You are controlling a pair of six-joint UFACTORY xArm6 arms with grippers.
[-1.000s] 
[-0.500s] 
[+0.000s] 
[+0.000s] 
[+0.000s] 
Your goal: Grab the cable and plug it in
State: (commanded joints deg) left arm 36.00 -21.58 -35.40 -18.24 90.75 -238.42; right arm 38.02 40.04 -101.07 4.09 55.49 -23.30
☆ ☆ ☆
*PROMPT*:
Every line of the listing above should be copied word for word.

*FINISHED TASK*:
You are controlling a pair of six-joint UFACTORY xArm6 arms with grippers.
[-1.000s] 
[-0.500s] 
[+0.000s] 
[+0.000s] 
[+0.000s] 
Your goal: Grab the cable and plug it in
State: (commanded joints deg) left arm 36.00 -21.58 -35.40 -18.24 90.75 -238.42; right arm 38.02 40.04 -101.07 4.09 55.49 -23.30

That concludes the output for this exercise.